▸ WORK REQUEST: Your response should be the listing below, repeated exactly and in full.

▸ DATA SHOWN:

-*-

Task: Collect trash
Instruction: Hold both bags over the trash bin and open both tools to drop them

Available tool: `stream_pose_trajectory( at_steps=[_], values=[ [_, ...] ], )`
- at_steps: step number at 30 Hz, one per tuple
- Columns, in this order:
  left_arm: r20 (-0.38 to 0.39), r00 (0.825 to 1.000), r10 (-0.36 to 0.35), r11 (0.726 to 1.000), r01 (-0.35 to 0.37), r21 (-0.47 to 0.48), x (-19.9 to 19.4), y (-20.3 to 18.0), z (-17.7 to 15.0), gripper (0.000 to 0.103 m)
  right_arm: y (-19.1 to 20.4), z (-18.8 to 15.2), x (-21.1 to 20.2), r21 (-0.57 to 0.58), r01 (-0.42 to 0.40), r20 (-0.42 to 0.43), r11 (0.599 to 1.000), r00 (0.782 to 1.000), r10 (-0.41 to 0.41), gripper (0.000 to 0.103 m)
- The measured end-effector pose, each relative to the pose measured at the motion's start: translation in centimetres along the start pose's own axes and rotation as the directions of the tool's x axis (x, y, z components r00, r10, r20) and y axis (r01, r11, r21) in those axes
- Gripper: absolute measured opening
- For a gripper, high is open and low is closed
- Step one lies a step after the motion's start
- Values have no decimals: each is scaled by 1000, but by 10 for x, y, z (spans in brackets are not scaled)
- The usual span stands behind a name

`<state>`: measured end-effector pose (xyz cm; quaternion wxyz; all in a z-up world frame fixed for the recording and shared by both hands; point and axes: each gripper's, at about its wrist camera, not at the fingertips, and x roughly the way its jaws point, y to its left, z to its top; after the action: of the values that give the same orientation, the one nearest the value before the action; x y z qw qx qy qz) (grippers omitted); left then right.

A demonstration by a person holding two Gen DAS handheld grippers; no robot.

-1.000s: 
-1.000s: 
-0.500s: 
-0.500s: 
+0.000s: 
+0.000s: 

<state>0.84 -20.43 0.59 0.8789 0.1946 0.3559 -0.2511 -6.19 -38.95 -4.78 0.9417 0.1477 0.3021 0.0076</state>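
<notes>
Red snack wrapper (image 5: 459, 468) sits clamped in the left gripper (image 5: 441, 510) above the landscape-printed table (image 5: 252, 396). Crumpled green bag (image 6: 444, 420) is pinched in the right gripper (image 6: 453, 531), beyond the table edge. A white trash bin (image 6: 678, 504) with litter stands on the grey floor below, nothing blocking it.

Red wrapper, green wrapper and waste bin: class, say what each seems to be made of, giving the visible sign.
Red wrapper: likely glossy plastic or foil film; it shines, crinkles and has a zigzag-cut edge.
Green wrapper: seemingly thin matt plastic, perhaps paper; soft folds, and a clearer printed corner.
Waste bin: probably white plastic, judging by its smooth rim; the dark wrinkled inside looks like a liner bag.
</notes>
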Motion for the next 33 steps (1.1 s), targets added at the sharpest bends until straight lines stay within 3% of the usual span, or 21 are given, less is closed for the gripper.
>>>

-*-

▸ COMPLETED TASK:
Task: Collect trash
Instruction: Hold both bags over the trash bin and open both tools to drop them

Available tool: `stream_pose_trajectory( at_steps=[_], values=[ [_, ...] ], )`
- at_steps: step number at 30 Hz, one per tuple
- Columns, in this order:
  left_arm: r20 (-0.38 to 0.39), r00 (0.825 to 1.000), r10 (-0.36 to 0.35), r11 (0.726 to 1.000), r01 (-0.35 to 0.37), r21 (-0.47 to 0.48), x (-19.9 to 19.4), y (-20.3 to 18.0), z (-17.7 to 15.0), gripper (0.000 to 0.103 m)
  right_arm: y (-19.1 to 20.4), z (-18.8 to 15.2), x (-21.1 to 20.2), r21 (-0.57 to 0.58), r01 (-0.42 to 0.40), r20 (-0.42 to 0.43), r11 (0.599 to 1.000), r00 (0.782 to 1.000), r10 (-0.41 to 0.41), gripper (0.000 to 0.103 m)
- The measured end-effector pose, each relative to the pose measured at the motion's start: translation in centimetres along the start pose's own axes and rotation as the directions of the tool's x axis (x, y, z components r00, r10, r20) and y axis (r01, r11, r21) in those axes
- Gripper: absolute measured opening
- For a gripper, high is open and low is closed
- Step one lies a step after the motion's start
- Values have no decimals: each is scaled by 1000, but by 10 for x, y, z (spans in brackets are not scaled)
- The usual span stands behind a name

`<state>`: measured end-effector pose (xyz cm; quaternion wxyz; all in a z-up world frame fixed for the recording and shared by both hands; point and axes: each gripper's, at about its wrist camera, not at the fingertips, and x roughly the way its jaws point, y to its left, z to its top; after the action: of the values that give the same orientation, the one nearest the value before the action; x y z qw qx qy qz) (grippers omitted); left then right.

A demonstration by a person holding two Gen DAS handheld grippers; no robot.

-1.000s: 
-1.000s: 
-0.500s: 
-0.500s: 
+0.000s: 
+0.000s: 

<state>0.84 -20.43 0.59 0.8789 0.1946 0.3559 -0.2511 -6.19 -38.95 -4.78 0.9417 0.1477 0.3021 0.0076</state>
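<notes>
Red snack wrapper (image 5: 459, 468) sits clamped in the left gripper (image 5: 441, 510) above the landscape-printed table (image 5: 252, 396). Crumpled green bag (image 6: 444, 420) is pinched in the right gripper (image 6: 453, 531), beyond the table edge. A white trash bin (image 6: 678, 504) with litter stands on the grey floor below, nothing blocking it.

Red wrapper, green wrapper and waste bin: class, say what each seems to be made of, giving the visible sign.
Red wrapper: likely glossy plastic or foil film; it shines, crinkles and has a zigzag-cut edge.
Green wrapper: seemingly thin matt plastic, perhaps paper; soft folds, and a clearer printed corner.
Waste bin: probably white plastic, judging by its smooth rim; the dark wrinkled inside looks like a liner bag.
</notes>
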Motion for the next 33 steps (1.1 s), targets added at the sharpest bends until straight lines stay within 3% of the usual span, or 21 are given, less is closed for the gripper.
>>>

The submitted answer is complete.